## Your assignment
What lines of the data below hold the string "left"? Copy each one out.

## Supplied data
* * *

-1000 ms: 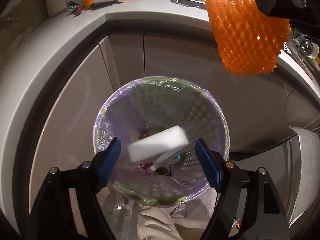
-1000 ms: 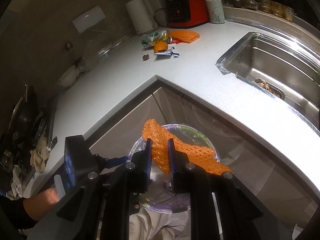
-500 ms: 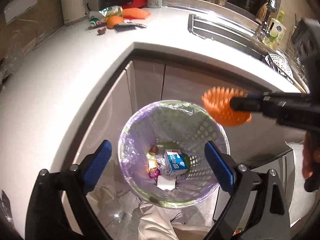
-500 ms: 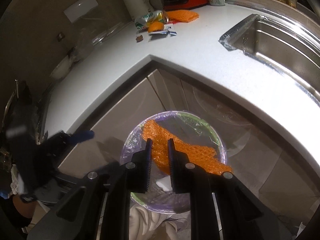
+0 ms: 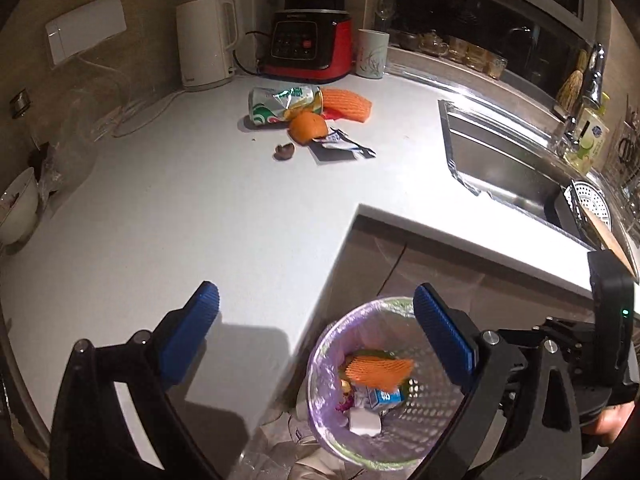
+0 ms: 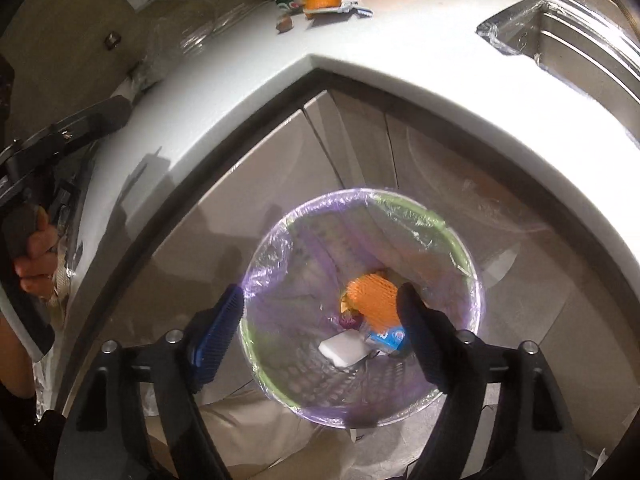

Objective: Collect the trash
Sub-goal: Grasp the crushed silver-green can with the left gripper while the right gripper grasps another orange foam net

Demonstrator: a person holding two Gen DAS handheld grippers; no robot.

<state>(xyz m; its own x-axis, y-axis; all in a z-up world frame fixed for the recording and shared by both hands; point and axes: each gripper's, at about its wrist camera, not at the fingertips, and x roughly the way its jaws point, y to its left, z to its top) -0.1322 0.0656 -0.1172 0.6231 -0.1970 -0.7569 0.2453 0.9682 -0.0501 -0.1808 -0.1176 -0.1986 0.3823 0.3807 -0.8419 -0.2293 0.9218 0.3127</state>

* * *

## Solved exercise
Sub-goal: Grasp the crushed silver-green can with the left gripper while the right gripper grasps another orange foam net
<state>(xyz m; its own x-axis, y-axis; all in a z-up world frame fixed for the recording and shared by both hands; point and axes: each gripper's, at about its wrist camera, not at the fingertips, and x roughly the way its jaws point, y to its left, z to its top) -0.1322 0.0656 -0.1172 0.6231 -0.1970 -0.7569 0.2453 0.9682 -0.0501 -0.1808 -0.1176 -0.1986 0.3823 0.3807 -0.8419 -0.2293 0.9218 0.3127</state>

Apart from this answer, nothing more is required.